• _PROBLEM DETAILS_:
Nothing but an exact copy of the data should be given.

------------------------------------------------------------------------

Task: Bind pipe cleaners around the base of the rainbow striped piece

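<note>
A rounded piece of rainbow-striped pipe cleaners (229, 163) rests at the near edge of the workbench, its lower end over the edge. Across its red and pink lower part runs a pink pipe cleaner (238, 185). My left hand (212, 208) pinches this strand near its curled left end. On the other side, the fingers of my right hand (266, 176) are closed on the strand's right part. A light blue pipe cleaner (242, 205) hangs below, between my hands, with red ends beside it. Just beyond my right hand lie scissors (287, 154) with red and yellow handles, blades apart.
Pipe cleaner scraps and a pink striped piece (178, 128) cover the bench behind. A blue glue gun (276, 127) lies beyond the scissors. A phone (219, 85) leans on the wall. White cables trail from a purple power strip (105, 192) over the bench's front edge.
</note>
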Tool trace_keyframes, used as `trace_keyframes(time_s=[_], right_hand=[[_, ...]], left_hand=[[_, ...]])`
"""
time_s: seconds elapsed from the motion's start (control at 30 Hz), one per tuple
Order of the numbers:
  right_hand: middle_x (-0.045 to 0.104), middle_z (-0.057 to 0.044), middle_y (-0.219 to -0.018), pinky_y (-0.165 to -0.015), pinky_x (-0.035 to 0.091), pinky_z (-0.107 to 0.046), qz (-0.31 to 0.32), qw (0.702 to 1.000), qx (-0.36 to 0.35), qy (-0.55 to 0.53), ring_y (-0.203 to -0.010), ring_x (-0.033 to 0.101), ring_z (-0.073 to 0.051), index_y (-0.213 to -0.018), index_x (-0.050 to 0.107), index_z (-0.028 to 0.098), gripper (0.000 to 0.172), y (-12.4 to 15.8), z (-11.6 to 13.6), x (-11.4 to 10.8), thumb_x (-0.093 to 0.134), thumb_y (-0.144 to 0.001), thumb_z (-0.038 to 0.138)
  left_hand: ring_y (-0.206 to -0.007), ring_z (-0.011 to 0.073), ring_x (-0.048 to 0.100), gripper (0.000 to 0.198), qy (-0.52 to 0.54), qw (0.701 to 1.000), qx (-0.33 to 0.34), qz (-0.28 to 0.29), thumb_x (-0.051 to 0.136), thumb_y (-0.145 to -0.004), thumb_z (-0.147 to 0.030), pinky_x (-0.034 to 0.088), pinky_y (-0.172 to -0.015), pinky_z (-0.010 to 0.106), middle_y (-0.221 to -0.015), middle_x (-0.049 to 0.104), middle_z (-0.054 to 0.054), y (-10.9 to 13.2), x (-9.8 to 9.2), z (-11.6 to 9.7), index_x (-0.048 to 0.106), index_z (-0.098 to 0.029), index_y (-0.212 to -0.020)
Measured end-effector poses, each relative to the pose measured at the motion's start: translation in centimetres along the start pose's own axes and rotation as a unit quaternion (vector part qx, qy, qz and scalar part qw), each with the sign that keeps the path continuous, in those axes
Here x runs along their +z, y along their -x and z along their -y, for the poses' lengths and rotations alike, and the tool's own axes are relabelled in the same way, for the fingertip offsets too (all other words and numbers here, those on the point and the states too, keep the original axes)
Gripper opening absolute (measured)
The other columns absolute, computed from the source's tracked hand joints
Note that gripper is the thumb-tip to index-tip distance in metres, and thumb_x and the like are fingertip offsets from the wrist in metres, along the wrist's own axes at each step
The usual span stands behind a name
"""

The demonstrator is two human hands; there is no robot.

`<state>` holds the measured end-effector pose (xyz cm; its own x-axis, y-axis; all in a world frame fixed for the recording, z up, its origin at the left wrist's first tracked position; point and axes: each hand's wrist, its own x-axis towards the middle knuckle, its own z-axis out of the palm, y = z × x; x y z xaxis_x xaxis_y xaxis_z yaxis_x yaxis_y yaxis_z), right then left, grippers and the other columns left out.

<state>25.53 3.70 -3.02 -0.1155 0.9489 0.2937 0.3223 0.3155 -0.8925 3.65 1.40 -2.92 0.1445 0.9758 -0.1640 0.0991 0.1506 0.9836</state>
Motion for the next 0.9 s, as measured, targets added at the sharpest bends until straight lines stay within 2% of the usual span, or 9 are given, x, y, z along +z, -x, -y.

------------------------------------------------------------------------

• _WRITTEN RESPONSE_:
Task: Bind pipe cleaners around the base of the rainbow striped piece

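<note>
A rounded piece of rainbow-striped pipe cleaners (229, 163) rests at the near edge of the workbench, its lower end over the edge. Across its red and pink lower part runs a pink pipe cleaner (238, 185). My left hand (212, 208) pinches this strand near its curled left end. On the other side, the fingers of my right hand (266, 176) are closed on the strand's right part. A light blue pipe cleaner (242, 205) hangs below, between my hands, with red ends beside it. Just beyond my right hand lie scissors (287, 154) with red and yellow handles, blades apart.
Pipe cleaner scraps and a pink striped piece (178, 128) cover the bench behind. A blue glue gun (276, 127) lies beyond the scissors. A phone (219, 85) leans on the wall. White cables trail from a purple power strip (105, 192) over the bench's front edge.
</note>
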Tool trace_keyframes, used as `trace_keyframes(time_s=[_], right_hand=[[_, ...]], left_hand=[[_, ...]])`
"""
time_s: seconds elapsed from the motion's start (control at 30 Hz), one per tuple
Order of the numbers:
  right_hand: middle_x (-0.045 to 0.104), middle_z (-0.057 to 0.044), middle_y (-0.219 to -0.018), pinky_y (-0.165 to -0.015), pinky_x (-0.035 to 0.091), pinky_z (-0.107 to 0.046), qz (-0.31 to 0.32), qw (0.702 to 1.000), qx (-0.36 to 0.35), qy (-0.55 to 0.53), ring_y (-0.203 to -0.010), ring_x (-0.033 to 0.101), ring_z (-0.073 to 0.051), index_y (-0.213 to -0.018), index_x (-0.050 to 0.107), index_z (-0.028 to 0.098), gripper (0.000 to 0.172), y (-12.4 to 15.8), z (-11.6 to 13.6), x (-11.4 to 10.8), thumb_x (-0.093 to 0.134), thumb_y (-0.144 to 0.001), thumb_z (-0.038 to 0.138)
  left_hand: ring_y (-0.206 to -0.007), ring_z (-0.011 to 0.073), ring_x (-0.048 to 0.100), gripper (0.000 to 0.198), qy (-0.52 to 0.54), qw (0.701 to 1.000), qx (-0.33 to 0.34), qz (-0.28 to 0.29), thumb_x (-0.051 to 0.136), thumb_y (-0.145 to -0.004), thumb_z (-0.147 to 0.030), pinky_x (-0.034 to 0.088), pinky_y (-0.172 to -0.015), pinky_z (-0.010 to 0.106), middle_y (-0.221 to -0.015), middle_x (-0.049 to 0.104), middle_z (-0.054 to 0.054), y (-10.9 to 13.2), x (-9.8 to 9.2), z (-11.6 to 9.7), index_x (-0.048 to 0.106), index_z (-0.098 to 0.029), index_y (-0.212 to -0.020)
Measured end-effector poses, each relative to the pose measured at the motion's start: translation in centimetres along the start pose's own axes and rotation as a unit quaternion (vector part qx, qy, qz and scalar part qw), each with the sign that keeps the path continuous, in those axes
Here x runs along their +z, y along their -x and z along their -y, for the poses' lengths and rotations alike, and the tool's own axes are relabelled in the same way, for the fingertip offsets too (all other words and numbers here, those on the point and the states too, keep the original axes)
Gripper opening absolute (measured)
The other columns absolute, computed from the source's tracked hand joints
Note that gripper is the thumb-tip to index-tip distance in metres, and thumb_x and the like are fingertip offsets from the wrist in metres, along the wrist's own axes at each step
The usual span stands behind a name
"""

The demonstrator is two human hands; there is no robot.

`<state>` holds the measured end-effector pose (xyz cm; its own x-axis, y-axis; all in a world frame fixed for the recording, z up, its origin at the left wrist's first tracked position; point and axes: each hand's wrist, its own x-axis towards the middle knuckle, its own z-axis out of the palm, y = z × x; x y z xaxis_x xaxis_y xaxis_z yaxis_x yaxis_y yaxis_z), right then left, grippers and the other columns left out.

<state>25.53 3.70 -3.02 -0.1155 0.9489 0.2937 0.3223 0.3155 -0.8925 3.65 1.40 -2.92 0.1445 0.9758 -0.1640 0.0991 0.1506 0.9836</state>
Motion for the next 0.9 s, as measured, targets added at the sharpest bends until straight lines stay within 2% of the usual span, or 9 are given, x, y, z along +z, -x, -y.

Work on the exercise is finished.